| Stored data |
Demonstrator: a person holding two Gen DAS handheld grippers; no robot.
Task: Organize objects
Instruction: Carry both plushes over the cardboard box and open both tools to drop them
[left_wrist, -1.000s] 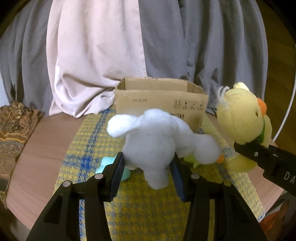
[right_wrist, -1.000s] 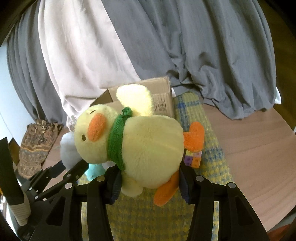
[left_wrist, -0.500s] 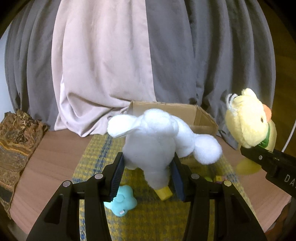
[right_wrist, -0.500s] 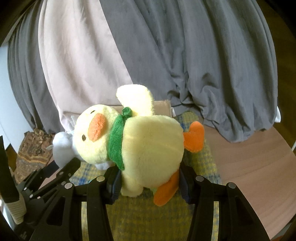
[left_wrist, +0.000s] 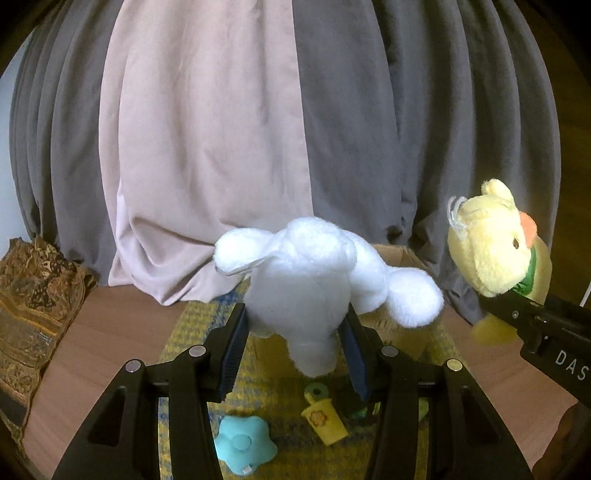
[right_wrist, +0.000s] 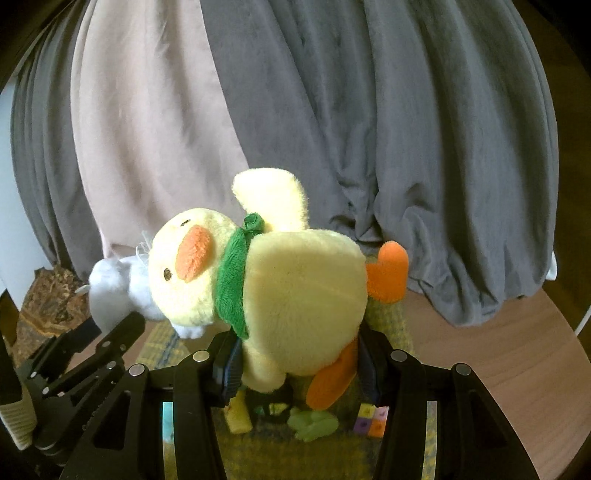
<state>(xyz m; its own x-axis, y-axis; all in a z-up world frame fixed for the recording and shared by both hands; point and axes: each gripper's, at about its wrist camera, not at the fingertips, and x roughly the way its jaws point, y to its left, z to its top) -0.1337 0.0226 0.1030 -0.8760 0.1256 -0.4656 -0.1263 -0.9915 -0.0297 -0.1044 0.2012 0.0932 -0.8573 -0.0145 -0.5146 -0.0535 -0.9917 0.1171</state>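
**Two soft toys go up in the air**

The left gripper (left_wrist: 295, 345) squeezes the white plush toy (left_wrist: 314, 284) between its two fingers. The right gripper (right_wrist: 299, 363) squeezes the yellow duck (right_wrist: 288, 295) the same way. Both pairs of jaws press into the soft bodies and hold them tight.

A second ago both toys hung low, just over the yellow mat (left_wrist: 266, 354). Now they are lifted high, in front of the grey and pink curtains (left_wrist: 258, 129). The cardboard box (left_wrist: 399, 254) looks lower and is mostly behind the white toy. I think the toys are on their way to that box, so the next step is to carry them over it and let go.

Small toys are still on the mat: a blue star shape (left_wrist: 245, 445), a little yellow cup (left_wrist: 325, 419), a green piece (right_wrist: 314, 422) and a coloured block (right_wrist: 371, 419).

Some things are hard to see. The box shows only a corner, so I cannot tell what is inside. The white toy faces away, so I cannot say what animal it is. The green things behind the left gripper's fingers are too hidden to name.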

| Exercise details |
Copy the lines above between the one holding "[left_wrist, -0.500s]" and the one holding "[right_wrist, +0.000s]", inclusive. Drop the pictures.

| Solution for this exercise |
[left_wrist, -0.500s] 
[right_wrist, -0.500s] 
[left_wrist, +0.000s] 
[right_wrist, +0.000s] 

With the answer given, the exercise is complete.